What the exercise asks:
Look through the entries below, please, and copy every line with the word "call".

Given data:
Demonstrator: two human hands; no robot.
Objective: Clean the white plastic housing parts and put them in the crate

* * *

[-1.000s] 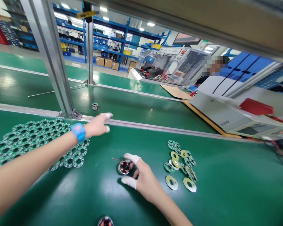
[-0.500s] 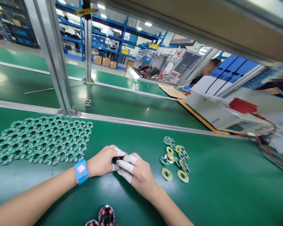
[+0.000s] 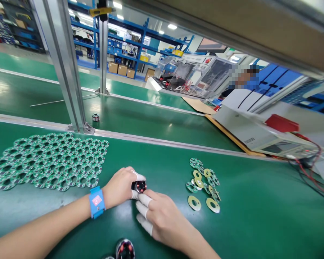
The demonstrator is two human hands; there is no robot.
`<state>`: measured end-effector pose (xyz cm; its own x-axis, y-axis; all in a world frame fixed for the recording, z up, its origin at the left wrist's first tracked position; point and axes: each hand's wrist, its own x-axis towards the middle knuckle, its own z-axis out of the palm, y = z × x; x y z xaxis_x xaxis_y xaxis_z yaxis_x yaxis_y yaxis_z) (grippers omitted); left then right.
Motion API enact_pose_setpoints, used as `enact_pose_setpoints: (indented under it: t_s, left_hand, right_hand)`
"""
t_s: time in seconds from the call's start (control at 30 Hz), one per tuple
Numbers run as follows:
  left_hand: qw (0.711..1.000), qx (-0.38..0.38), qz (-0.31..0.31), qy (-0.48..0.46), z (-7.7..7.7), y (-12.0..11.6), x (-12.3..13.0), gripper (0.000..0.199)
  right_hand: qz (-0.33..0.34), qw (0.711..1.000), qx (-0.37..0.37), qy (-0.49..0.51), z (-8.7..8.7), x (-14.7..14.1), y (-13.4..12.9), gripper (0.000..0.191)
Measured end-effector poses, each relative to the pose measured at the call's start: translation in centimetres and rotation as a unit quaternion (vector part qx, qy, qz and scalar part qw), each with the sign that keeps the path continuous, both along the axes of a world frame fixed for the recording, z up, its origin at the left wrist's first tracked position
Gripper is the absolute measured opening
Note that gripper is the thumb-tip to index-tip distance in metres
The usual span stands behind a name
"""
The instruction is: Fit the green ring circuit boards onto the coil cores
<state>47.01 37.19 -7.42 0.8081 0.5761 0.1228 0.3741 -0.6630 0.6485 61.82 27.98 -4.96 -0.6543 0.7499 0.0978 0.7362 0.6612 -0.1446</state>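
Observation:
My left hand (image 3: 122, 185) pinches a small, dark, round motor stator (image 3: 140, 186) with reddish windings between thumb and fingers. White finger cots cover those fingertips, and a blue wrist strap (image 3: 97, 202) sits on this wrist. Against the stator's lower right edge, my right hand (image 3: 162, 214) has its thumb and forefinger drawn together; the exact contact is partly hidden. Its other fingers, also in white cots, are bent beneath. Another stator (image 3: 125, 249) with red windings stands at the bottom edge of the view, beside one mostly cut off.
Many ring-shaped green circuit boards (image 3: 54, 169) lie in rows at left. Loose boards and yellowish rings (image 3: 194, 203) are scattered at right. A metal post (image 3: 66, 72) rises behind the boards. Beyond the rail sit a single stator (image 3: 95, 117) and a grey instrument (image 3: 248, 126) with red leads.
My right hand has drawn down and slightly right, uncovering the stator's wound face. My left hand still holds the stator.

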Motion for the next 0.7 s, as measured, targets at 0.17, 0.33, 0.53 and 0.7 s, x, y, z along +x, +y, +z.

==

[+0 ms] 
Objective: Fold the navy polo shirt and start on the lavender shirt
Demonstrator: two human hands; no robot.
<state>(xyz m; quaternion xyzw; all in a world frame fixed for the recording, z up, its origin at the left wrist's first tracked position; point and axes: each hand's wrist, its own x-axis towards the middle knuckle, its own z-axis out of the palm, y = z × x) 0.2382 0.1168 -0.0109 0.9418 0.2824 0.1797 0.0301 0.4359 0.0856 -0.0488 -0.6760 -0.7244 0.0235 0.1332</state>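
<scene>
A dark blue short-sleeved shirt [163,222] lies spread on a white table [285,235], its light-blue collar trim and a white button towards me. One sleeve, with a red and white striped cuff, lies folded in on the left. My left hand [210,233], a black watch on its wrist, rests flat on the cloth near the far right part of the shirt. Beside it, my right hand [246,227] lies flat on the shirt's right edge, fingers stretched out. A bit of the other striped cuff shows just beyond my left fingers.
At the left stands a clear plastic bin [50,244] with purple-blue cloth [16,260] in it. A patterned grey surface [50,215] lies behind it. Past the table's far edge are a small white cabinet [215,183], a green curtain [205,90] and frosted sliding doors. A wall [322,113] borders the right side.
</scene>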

Exercise answer:
t_s: time in seconds from the call's start (control at 30 Hz), one per tuple
Measured end-effector poses, each relative to the pose measured at the call's start: translation in centimetres and rotation as a unit quaternion (vector part qx, qy, qz and scalar part qw), each with the sign that keeps the path continuous, both along the axes of a world frame fixed for the recording, z up, its origin at the left wrist's first tracked position

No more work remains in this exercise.